What you need to do: In the listing below, find the line containing "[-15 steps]" and the line containing "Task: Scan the", then copy exactly everything from the first through the second, except the pictures.

- - - - -

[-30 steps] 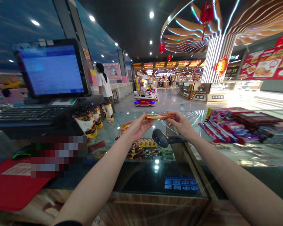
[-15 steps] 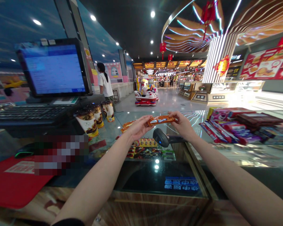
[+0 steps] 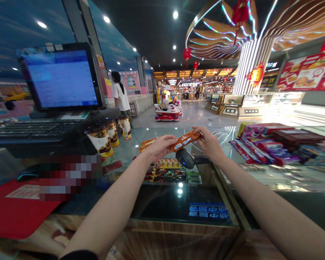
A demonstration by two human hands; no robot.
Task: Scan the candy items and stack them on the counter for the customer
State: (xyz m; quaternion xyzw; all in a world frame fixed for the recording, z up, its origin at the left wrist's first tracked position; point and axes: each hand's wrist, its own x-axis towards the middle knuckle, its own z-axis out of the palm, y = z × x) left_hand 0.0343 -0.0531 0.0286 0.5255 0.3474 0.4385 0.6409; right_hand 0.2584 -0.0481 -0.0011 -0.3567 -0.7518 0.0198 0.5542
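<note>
Between my two hands, above the glass counter, is a snack bar in an orange wrapper (image 3: 186, 140), tilted with its right end higher. My left hand (image 3: 162, 147) is closed on its left end. The fingers of my right hand (image 3: 206, 141) pinch its right end. Just below the bar a black barcode scanner (image 3: 186, 159) lies on the counter, a small blue light on its head. Behind my left hand more orange-wrapped packs (image 3: 147, 144) lie on the glass, partly hidden by that hand.
Left stand a lit monitor (image 3: 63, 79), a keyboard (image 3: 35, 131), several patterned cups (image 3: 100, 143) and a red mat (image 3: 13, 213). Right lies a pile of packaged sweets (image 3: 262, 150). Goods show under the glass (image 3: 168, 169). A person in a white top (image 3: 121, 95) stands beyond the counter.
The orange bar has turned in my hands: its right end is raised, its left end lowered, and more of its printed face shows. Both hands stay in nearly the same place.
</note>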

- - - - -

Response below:
[-15 steps] 
[+0 steps] 
A demonstration by two human hands; no robot.
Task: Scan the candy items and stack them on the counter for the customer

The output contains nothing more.